The thought of helping raise money for the new equipment and the urge to compete again has led to him signing up for a triathlon at Eton’s Dorney Lake on July 3.

He will swim 400m, cycle 21km and then finish with a 5km run – something he would have taken in his stride just 12 months ago.

“I had gone out on a bike ride with my son on the Friday,” he explained. “We had been out for about two hours and when we came back I had a bit of numbness in my legs, but I brushed it off.

“It went away but then the next day it came back and I could tell there wasn’t something quite right with my arm. Then I also noticed, while I wasn’t slurring, it was taking a bit more effort to form the words.”

A quick call to 111 saw them send an ambulance and Mr McLaughlin was rushed to the Royal Berkshire Hospital in Reading.

“My whole right-hand side was shutting down and my speech was slurring,” he said. “By Monday I couldn’t move at all.”

Mr McLaughlin, who lives in Hampstead Norreys with his wife and two sons, had suffered a brain stem stroke and he spent four days at the RBH before being transferred to West Berkshire.

“I was remarkably calm and I was convinced I was going to get better,” he said. “I just kept concentrating on the little things I could do.

“I spent seven-and-a-half weeks in hospital in total and I came home just before Christmas.”

He said he now finds it difficult to do the sports he used to take for granted, as he is “not perfectly aligned”.

“The run is the bit I am really nervous about,” he said. “I know I can do it on its own, but not after a swim and a bike.

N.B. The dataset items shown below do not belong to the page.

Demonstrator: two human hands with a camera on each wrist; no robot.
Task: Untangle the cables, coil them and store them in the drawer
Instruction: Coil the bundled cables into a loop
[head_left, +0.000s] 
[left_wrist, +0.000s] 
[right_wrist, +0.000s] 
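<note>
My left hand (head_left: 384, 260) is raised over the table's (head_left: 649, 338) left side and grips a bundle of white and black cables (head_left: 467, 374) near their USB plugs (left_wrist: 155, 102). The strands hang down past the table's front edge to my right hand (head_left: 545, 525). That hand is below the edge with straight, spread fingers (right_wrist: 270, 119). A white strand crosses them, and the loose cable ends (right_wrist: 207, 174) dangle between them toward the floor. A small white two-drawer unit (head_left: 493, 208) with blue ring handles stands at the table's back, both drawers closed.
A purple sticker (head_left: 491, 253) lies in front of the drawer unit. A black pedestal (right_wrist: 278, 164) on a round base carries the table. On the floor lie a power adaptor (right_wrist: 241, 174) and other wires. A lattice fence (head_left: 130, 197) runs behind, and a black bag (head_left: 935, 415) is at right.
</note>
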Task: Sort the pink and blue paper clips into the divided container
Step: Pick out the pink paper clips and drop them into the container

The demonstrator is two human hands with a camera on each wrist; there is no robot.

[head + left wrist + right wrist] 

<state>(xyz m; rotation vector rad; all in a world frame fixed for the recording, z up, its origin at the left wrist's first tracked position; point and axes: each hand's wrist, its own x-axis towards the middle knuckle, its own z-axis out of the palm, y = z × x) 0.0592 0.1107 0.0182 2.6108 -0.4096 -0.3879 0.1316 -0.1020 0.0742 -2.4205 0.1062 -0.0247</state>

“I am going to do everything to recover, but I know there may be a limit to where I can get to.”

Mr McLaughlin, who swan competitively as a youngster, took part in the World Triathlon Championships in Lausanne the year before his stroke, finishing 24th in his age group and the fourth Brit.

He began a phased return to work – as a project manager at AWE – in March and said his company had been “fantastic at supporting me”.